**Task to complete:** Print the listing again exactly, leaving nothing out.
(Information supplied Opens)
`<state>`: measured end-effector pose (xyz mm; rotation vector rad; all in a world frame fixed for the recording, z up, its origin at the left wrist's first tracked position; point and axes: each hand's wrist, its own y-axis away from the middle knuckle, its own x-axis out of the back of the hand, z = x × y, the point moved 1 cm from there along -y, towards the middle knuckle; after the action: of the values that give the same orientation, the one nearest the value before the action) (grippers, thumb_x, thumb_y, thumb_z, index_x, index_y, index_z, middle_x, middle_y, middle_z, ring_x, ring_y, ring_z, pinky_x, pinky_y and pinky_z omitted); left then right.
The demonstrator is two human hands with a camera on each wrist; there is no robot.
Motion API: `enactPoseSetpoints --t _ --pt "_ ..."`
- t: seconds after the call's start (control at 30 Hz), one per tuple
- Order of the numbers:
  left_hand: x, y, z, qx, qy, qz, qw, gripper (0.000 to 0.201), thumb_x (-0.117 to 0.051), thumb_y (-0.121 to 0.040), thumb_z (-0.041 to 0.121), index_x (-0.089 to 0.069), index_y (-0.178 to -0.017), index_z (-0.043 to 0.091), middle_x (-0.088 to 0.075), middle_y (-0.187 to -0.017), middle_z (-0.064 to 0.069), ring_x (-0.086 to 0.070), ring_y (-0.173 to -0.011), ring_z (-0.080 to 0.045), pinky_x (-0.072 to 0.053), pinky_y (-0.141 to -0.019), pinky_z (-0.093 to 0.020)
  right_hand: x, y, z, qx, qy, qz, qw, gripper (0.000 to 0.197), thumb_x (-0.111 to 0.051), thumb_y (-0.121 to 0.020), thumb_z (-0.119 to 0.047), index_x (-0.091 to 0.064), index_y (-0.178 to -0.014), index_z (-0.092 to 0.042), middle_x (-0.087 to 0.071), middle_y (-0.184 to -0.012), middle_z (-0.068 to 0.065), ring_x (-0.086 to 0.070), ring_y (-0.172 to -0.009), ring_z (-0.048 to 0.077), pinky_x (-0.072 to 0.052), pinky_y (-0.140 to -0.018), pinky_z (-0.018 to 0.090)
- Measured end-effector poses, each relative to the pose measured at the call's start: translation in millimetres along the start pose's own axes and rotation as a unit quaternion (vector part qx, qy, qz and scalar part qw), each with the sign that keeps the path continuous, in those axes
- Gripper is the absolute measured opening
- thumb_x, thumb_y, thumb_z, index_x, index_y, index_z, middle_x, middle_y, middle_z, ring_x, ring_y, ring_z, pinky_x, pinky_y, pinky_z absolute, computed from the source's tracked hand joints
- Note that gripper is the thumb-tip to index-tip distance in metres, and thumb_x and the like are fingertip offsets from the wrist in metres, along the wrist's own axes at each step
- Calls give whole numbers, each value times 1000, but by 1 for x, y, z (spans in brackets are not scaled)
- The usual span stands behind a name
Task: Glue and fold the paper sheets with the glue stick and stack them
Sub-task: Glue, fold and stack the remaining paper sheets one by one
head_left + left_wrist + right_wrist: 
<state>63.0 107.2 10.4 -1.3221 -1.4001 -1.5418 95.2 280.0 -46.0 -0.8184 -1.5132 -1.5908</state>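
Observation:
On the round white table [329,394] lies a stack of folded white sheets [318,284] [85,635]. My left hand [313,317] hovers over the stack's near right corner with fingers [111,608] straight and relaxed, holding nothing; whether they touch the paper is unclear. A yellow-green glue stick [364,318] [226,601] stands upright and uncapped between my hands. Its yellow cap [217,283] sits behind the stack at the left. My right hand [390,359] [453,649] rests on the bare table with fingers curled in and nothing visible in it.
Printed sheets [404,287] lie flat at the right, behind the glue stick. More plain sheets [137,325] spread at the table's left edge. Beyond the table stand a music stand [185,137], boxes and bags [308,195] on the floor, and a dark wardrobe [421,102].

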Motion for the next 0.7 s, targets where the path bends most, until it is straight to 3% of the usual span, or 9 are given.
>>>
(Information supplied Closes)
**Answer area:**
`<state>`: measured end-effector pose (xyz mm; rotation vector rad; all in a world frame fixed for the recording, z up, its origin at the left wrist's first tracked position; point and axes: each hand's wrist, its own y-axis away from the middle knuckle, its own x-axis out of the back of the hand, z = x × y, the point moved 1 cm from there along -y, towards the middle knuckle; after the action: of the values that give the same orientation, the one nearest the value before the action) (grippers, thumb_x, thumb_y, thumb_z, index_x, index_y, index_z, middle_x, middle_y, middle_z, ring_x, ring_y, ring_z, pinky_x, pinky_y and pinky_z omitted); left then right.
The demonstrator is two human hands with a camera on each wrist; there is no robot.
Motion API: `enactPoseSetpoints --t _ --pt "_ ..."`
- t: seconds after the call's start (control at 30 Hz), one per tuple
- Order of the numbers:
  left_hand: x, y, z, qx, qy, qz, qw, gripper (0.000 to 0.201), thumb_x (-0.117 to 0.051), thumb_y (-0.121 to 0.040), thumb_z (-0.041 to 0.121), index_x (-0.089 to 0.069), index_y (-0.178 to -0.017), index_z (-0.043 to 0.091), middle_x (-0.088 to 0.075), middle_y (-0.187 to -0.017), middle_z (-0.064 to 0.069), ring_x (-0.086 to 0.070), ring_y (-0.173 to -0.011), ring_z (-0.080 to 0.045), pinky_x (-0.072 to 0.053), pinky_y (-0.141 to -0.019), pinky_z (-0.093 to 0.020)
  right_hand: x, y, z, qx, qy, qz, qw, gripper (0.000 to 0.197), thumb_x (-0.111 to 0.051), thumb_y (-0.121 to 0.020), thumb_z (-0.119 to 0.047), index_x (-0.091 to 0.064), index_y (-0.178 to -0.014), index_z (-0.092 to 0.042), middle_x (-0.087 to 0.071), middle_y (-0.184 to -0.012), middle_z (-0.068 to 0.065), ring_x (-0.086 to 0.070), ring_y (-0.172 to -0.009), ring_z (-0.048 to 0.077), pinky_x (-0.072 to 0.052), pinky_y (-0.140 to -0.018), pinky_z (-0.018 to 0.090)
- Measured end-effector poses, each relative to the pose measured at the call's start: translation in millimetres along the start pose's own axes and rotation as a unit quaternion (vector part qx, qy, qz and scalar part qw), each with the sign that keeps the path continuous, in those axes
- Gripper is the absolute measured opening
- thumb_x, thumb_y, thumb_z, index_x, index_y, index_z, middle_x, middle_y, middle_z, ring_x, ring_y, ring_z, pinky_x, pinky_y, pinky_z absolute, computed from the source's tracked hand joints
- Note that gripper is the thumb-tip to index-tip distance in metres, and thumb_x and the like are fingertip offsets from the wrist in metres, along the wrist's own axes at each step
- Calls give whole numbers, each value times 1000, but by 1 for x, y, z (spans in brackets are not scaled)
- The usual span stands behind a name
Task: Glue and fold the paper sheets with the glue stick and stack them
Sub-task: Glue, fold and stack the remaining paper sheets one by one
head_left + left_wrist + right_wrist: 
<state>63.0 107.2 10.4 -1.3221 -1.4001 -1.5418 95.2 280.0 -46.0 -0.8184 -1.5132 -1.5908</state>
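Observation:
On the round white table [329,394] lies a stack of folded white sheets [318,284] [85,635]. My left hand [313,317] hovers over the stack's near right corner with fingers [111,608] straight and relaxed, holding nothing; whether they touch the paper is unclear. A yellow-green glue stick [364,318] [226,601] stands upright and uncapped between my hands. Its yellow cap [217,283] sits behind the stack at the left. My right hand [390,359] [453,649] rests on the bare table with fingers curled in and nothing visible in it.
Printed sheets [404,287] lie flat at the right, behind the glue stick. More plain sheets [137,325] spread at the table's left edge. Beyond the table stand a music stand [185,137], boxes and bags [308,195] on the floor, and a dark wardrobe [421,102].
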
Motion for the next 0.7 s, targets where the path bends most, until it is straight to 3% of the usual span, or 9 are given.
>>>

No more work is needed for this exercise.